# [Records supplied]

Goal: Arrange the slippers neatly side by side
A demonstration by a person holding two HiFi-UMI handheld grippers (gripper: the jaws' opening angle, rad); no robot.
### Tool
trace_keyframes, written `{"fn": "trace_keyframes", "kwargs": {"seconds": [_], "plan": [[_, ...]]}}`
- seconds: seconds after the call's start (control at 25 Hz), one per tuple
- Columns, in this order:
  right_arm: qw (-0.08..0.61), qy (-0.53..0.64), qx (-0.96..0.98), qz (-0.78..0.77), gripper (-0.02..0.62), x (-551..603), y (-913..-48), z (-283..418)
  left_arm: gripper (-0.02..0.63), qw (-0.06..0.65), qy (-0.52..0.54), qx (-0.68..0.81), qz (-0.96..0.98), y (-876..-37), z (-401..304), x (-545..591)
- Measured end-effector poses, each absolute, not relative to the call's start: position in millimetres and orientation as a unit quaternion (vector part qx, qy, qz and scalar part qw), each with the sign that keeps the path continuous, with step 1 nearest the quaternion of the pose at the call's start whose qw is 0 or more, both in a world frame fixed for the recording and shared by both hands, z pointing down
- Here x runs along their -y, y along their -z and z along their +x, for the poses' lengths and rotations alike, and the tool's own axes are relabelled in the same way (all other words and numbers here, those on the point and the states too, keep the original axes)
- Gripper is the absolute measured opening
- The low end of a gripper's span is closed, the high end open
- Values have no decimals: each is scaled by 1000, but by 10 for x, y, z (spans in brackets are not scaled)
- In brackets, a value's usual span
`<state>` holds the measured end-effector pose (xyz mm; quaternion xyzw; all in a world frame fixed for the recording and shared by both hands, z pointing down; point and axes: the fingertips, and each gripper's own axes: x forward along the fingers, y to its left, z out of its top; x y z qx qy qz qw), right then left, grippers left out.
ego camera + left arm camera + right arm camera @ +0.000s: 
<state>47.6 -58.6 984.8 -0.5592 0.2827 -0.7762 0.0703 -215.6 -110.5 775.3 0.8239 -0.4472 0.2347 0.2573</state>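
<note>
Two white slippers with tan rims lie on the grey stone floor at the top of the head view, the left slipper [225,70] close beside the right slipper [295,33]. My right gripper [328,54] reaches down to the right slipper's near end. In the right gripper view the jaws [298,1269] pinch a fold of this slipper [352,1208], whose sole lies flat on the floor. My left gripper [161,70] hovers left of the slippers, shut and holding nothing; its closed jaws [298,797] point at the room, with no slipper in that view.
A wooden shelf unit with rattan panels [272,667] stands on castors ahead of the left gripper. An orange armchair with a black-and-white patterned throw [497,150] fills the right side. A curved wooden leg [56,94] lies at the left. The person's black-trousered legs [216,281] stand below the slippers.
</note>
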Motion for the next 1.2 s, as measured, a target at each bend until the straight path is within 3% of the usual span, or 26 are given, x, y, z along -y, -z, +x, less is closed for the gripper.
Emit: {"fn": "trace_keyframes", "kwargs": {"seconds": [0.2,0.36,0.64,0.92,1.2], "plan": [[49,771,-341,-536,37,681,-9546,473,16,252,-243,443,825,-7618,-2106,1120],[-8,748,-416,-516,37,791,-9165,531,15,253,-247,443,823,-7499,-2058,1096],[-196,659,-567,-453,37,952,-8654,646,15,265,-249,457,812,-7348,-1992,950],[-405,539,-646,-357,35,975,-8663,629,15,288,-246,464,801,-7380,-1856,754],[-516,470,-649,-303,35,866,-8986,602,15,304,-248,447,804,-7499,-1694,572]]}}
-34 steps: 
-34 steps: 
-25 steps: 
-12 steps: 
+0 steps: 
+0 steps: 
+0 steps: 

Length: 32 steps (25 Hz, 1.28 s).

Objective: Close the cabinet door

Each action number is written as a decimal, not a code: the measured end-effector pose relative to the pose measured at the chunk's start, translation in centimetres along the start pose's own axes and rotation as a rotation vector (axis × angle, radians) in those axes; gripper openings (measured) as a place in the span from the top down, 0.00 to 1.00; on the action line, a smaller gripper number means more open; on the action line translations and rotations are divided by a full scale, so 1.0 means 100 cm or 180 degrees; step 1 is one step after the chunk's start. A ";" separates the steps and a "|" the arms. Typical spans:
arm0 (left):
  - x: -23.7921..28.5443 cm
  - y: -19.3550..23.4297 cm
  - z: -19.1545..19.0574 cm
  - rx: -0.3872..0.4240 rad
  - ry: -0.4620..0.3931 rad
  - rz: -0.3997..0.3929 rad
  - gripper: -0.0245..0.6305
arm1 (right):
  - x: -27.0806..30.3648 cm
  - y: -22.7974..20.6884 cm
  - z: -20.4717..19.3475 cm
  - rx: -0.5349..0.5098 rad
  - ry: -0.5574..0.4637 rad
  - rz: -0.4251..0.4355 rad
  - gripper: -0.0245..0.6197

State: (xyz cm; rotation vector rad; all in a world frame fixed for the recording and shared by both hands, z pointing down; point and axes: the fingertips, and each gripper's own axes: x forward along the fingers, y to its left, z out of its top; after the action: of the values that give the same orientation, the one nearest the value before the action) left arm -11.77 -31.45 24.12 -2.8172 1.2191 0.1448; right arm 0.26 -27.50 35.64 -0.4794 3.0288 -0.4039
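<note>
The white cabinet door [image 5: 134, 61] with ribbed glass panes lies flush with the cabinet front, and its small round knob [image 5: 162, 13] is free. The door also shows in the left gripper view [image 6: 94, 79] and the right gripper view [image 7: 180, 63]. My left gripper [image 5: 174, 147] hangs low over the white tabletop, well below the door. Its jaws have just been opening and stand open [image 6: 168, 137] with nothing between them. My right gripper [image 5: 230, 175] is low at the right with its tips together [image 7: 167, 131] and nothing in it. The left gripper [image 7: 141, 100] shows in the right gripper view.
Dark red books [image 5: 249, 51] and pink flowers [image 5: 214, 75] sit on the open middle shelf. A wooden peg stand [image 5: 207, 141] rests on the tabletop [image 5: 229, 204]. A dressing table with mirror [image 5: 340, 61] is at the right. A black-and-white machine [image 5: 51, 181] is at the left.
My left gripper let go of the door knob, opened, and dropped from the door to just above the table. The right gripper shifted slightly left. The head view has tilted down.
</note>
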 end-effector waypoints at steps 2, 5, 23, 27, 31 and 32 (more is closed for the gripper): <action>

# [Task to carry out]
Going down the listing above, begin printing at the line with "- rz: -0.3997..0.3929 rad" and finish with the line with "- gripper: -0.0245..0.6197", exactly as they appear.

# [Output for this exercise]
  - rz: -0.3997..0.3929 rad
  - gripper: -0.0245..0.6305
arm1 (right):
  - x: -27.0806..30.3648 cm
  - y: -22.7974..20.6884 cm
  - z: -20.4717..19.3475 cm
  - rx: -0.5349..0.5098 rad
  - ry: -0.5574..0.4637 rad
  - rz: -0.4251..0.4355 rad
  - gripper: -0.0245..0.6197

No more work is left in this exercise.